Eye stress is also affected by age. As individuals move past 40, there is a noticeable degradation in the ability to focus on close objects. This change (called presbyopia) is a normal ageing process that can usually be compensated for with eyeglasses, contact lenses, or surgery. If you do not correct presbyopia, you will be bothered by headaches and eye strain. Constant use of monitors without appropriate compensations increases problems with colour perception, blurred vision, double vision, dryness, red eyes, eye irritation, headaches, neck or back pain.
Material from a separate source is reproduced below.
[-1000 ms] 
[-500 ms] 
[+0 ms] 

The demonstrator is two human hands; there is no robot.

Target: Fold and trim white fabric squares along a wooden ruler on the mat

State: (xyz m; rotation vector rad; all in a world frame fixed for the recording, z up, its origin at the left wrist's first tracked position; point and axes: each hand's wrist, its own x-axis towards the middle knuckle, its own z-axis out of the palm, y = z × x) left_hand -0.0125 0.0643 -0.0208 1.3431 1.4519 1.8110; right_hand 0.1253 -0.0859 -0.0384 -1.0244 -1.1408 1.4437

Correctly Position The Monitor


Experts indicate the following processes help reduce CVS:

  • Correctly position the monitor: The best position is straight ahead and tilted slightly down. This reduces the need to force the eye muscles to pull the eye up. The top of the computer monitor should not be higher than the level of your eyes.
  • Blink more: Those working with monitors blink five times per minute versus a normal blink rate of
    12 times per minute. Thus, the eye does not produce the tears that help prevent inflammation by keeping open the oil-secreting glands in the eyelids.
  • Placement of Monitor: Place the monitor (including your smartphone) from 45 to 76 centimetres (18-30 inches) away from your eyes and tilt your screen to avoid glare from overhead lights. Glare creates eye strain.
  • Close the blinds: reduce back and sidelight and consider a matte screen filter.
  • Consider using computer eyewear: There are numerous and conflicting articles as to whether “computer glasses” designed to better read the monitor and to reduce the blue light emanating from the screen are beneficial. Check with your optometrist as to whether there would be any benefit in having prescription “computer glasses” before buying those online bargains.
  • Give your eyes a rest: The Mayo Clinic suggests observing the 20/20 rule. Every 20 minutes look at an object that is at least 20 feet (six metres) away for 20 seconds to relieve the stress on the eye muscles and thereby reduce the progression of nearsightedness (i.e., the inability to see far-away objects clearly)
  • Change the monitor’s display settings: Increasing the font size will reduce eye strain as will changing the contrast level on the monitor. Believe it or not, the best setting for using a monitor is the tried-and-true black text on a white background. Reducing the monitor’s brightness level to replicate a standard piece of office paper is a preferred standard. For those using more than one monitor, ensure that both are matched to the same settings.
  • Size counts: Buy a monitor that is at least 19 inches with anti-reflective surfaces. If within the budget, upgrade monitors to UHD.
  • Reduce “visual noise”: Blue light is what makes the screen look better, but it is also harder on the eyes. The Canadian Association of Optometrists states:

Computer screens and other digital devices emit significant amounts of blue light and people are spending more and more hours looking at them. The high-energy blue-light waves scatter more in the eye and [the eye] is not as easily focused. This scatter creates “visual noise” that reduces contrast and can contribute to digital eye strain.
The solution is to reduce the blue light emitting from the screen by reducing the brightness.


At the moment, there is no scientific evidence to suggest that constantly staring at monitors has any long-term impact on vision. However, from a productivity standpoint, eye strain and its accompanying maladies affect daily performance. To improve performance, owner-managers should review their computer location, office lighting and the other factors noted above to create a more comfortable and effective work environment. In addition, staff should be encouraged to have annual eye examinations and create work schedules that include breaks to reduce time staring at the computer.